From 1948 to 1973, Katzir established and led the biophysics department at the Weizmann Institute of Science, while Aharon chaired the polymer sciences department; they were recruited by Chaim Weizmann in 1947. Syntheses of polyaminoacid homopolymers, copolymers, and peptidyl-proteins became a fulcrum for Katzir and his group’s seminal studies of physical and biological properties of those protein models. Their work contributed greatly to understanding helix-coil transitions, protein folding, and denaturation; x-ray diffraction, IR spectroscopy, and circular dichroism findings; and determinants of immunogenicity of proteins. Those homopolymers were critical to Marshall Nirenberg’s proof of the genetic triplet code. The insoluble product of cell-free synthesis from polyuridylate as messenger RNA was recognized as poly-L-phenylalanine; similarly, polyadenylate produced poly-L-lysine.

Katzir developed a parallel applied-science thrust through immobilization of enzymes on polypeptide scaffolds, starting with water-insoluble polytyrosyl-trypsin columns. That work led to major applications in the pharmaceutical, food, and chemical industries and to Katzir’s being the first recipient of the Japan Prize in 1985.

For decades Katzir was a magnet for outstanding students at the Weizmann Institute. He was committed to attracting young people to science and passionate about bringing science and technology to important industrial, military, and social challenges. He launched the Chanukah Lectures for the nation’s students; modeled on the Faraday Lectures in London, they continue as the Katzir Lectures.

His scientific career was interrupted for five years when Prime Minister Golda Meir nominated him and the Knesset elected him on 25 May 1973 as the fourth president of Israel. He took the name Katzir in honor of his brother, slain a year earlier by Japanese terrorists. It was a tumultuous time. On Yom Kippur, 6 October, Egyptian and Syrian armies coordinated surprise attacks and made deep incursions into Israel, before finally being driven out almost three weeks later. There was an abject failure of military intelligence. Three times Katzir presided over the tortuous formation of new governments from Israel’s multiparty system. Throughout his presidency, however, he was an activist in support of children, families, and assimilation and an ambassador for the country and for science.

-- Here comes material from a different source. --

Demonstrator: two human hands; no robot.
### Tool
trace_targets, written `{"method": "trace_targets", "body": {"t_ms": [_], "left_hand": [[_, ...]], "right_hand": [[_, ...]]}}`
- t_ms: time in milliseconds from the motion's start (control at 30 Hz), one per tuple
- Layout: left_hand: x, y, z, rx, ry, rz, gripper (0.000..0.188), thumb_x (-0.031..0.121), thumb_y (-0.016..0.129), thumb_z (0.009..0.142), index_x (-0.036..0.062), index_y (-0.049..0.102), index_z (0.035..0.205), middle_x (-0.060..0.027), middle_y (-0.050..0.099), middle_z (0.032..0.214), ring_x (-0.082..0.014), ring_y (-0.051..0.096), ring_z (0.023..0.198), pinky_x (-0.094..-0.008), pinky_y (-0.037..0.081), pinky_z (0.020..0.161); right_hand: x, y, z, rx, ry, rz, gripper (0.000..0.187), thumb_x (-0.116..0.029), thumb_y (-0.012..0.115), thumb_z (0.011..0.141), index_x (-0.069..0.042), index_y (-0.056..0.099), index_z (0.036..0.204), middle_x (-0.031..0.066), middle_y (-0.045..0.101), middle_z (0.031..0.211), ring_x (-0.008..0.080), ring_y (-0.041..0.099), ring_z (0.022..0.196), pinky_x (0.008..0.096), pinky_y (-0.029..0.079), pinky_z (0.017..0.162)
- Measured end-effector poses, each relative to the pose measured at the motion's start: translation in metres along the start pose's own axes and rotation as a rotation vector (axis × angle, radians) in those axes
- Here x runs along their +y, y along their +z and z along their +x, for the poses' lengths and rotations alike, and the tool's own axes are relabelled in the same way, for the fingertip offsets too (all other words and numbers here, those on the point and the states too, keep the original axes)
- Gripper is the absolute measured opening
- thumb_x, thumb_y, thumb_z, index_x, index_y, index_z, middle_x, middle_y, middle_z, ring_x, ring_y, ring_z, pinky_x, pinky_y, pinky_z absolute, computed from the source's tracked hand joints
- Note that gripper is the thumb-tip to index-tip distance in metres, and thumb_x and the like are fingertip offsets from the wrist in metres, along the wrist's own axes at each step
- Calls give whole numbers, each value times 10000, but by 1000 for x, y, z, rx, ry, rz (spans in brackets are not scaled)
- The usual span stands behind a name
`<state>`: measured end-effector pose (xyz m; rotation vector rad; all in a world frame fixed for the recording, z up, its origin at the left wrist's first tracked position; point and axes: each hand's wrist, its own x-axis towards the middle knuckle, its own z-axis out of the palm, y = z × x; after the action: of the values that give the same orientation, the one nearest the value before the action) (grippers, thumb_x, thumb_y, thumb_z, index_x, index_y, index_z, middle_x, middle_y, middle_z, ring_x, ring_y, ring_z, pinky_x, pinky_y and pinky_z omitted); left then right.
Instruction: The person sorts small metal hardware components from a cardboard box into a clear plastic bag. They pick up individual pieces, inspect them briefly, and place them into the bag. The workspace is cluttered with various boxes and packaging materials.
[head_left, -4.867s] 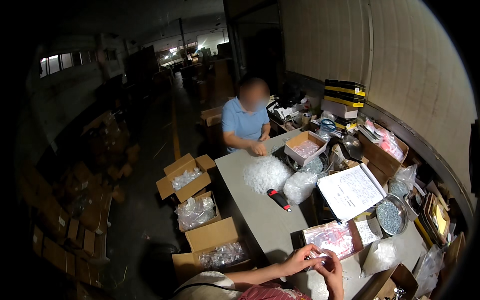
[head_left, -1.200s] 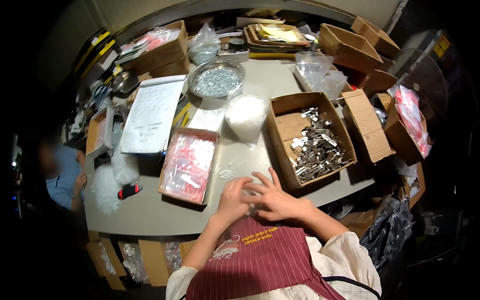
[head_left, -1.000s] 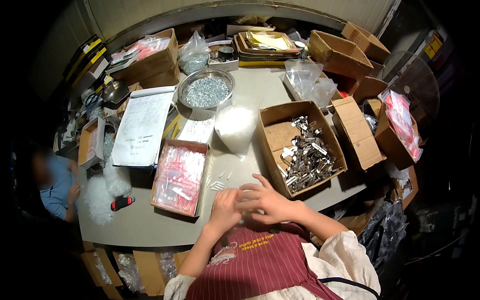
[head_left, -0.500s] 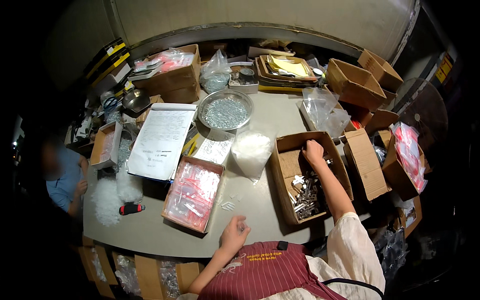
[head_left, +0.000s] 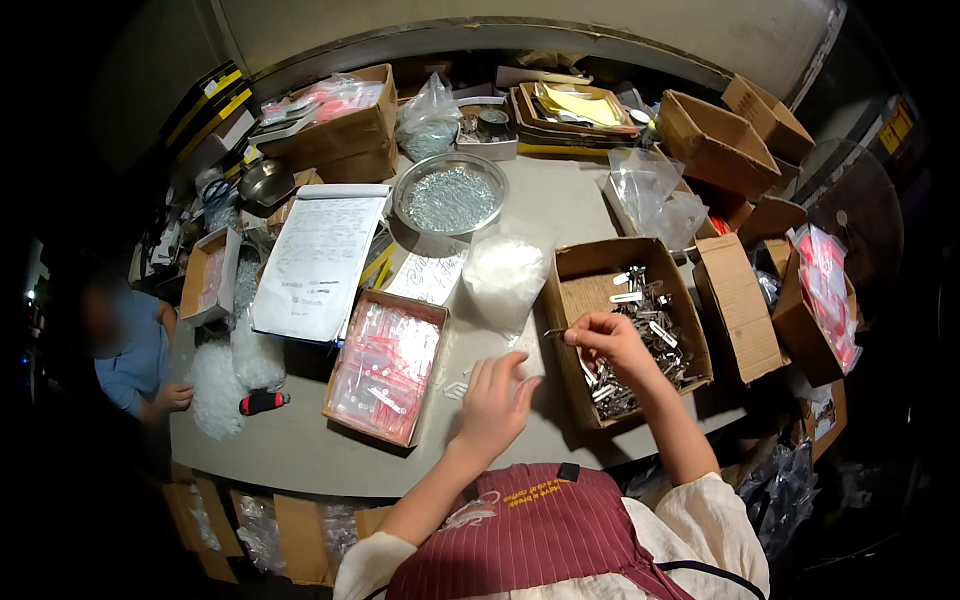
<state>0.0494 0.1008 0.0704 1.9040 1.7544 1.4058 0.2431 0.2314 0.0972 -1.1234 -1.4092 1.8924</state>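
My right hand (head_left: 608, 345) is over the left wall of an open cardboard box (head_left: 585, 285). Its thumb and fingers pinch a small, thin metal piece (head_left: 554, 332) that sticks out toward the left. Many loose silver metal pieces (head_left: 655, 335) lie heaped in that box. My left hand (head_left: 495, 408) hovers above the table with fingers apart and nothing visible in it. Just beyond it, a few small pale pieces (head_left: 456, 389) lie on the tabletop. Beside that hand stands a shallow box (head_left: 332, 408) packed with clear, red-edged plastic bags (head_left: 385, 365).
A clear bag of white pieces (head_left: 505, 285) stands beyond my hands, near a metal bowl of small silver parts (head_left: 450, 198). A clipboard with paper (head_left: 318, 265), a red-and-black tool (head_left: 264, 403) and a white pile (head_left: 216, 392) lie left. Another person (head_left: 135, 350) is at the left edge.
My right hand has come from the box's far end to its left wall, now with a thin metal piece. My left hand has moved forward and its fingers have spread.
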Motion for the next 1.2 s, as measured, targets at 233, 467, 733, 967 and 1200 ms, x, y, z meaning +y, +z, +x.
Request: {"method": "trace_targets", "body": {"t_ms": [233,467,733,967,1200], "left_hand": [[16,-3,21,2,223,85,317,97,784,809,29,636,1080,-125,622,893,-322,617,830,-402,512,725],[9,-15,11,55,239,49,262,87,766,827,25,659,1057,-118,656,896,-322,645,820,-400,521,707],[10,-52,-5,-286,-605,-916,212,112,734,923,-21,722,1088,-90,744,952,-152,698,849,-281,531,718],[20,-64,-2,-475,-613,-1032,269,134,741,927,-35,703,1133,-72,739,948,-108,677,857,-251,517,724],[22,-66,-7,-540,-590,-973,310,127,759,912,3,680,1185,-24,697,969,-75,632,887,-233,507,778]], "right_hand": [[12,38,-36,18,-81,188,148,-129,729,934,7,681,901,41,676,759,90,588,558,239,465,483],[23,58,-45,-41,-251,226,174,-91,732,922,33,680,1032,51,678,843,119,630,685,263,514,613],[-14,43,-62,56,-666,-297,145,-31,709,892,11,715,1031,45,675,906,127,643,796,254,496,698],[-20,51,-75,-95,-948,-808,233,34,740,807,-6,724,1036,108,676,927,239,678,796,321,532,668],[-22,51,-75,-179,-963,-881,242,-7,739,783,-9,679,1017,113,634,914,262,667,762,332,531,661]]}}
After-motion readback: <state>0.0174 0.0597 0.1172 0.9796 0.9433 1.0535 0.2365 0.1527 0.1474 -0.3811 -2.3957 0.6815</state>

After leaving office in 1978, Katzir initiated a successful biotechnology center at Tel Aviv University. He renewed his laboratory research at the Weizmann Institute; up until his death, despite infirmity from a stroke, he published significant papers on computational models of protein docking and use of random peptide libraries to define binding of the nerve toxin bungaratoxin.

Throughout his career, Katzir bridged physical and life sciences. Many physicists worked with him as leader of the Army Science Corps during the War for Independence in 1948 and as longtime chief scientist for the Ministry of Defense.

I was a Harvard Medical School student in Katzir’s laboratory in summer 1962; afterward he took a personal interest in my career, like countless others. Memorably, as a White House Fellow at the Atomic Energy Commission in 1974 on a mission to Paris and India, I stopped in Israel, where two weeks earlier President Richard Nixon had surprised the world by proposing to sell nuclear power reactors to Egypt and Israel. Katzir officially informed me, and I cabled the State Department, that Israel would like to explore such a path to cooperation with Egypt and had specific suggestions for safeguarding reactors. Nixon soon resigned, and the idea evaporated. Remarkably, Katzir welcomed Egyptian President Anwar el-Sadat to Jerusalem in 1977, and Prime Minister Menachem Begin, Sadat, and President Jimmy Carter signed the Camp David Accord in 1978. I believe Katzir’s message contributed to those historic events.

His epitaph could be his statement upon taking office as president of Israel: “All my life I have worked to make science and research the foundation of our national enterprise, but I knew very well that above science, there are supreme values which are the sole cure for the ills of humanity—values of justice and integrity, peace and brotherhood.” What a remarkable legacy.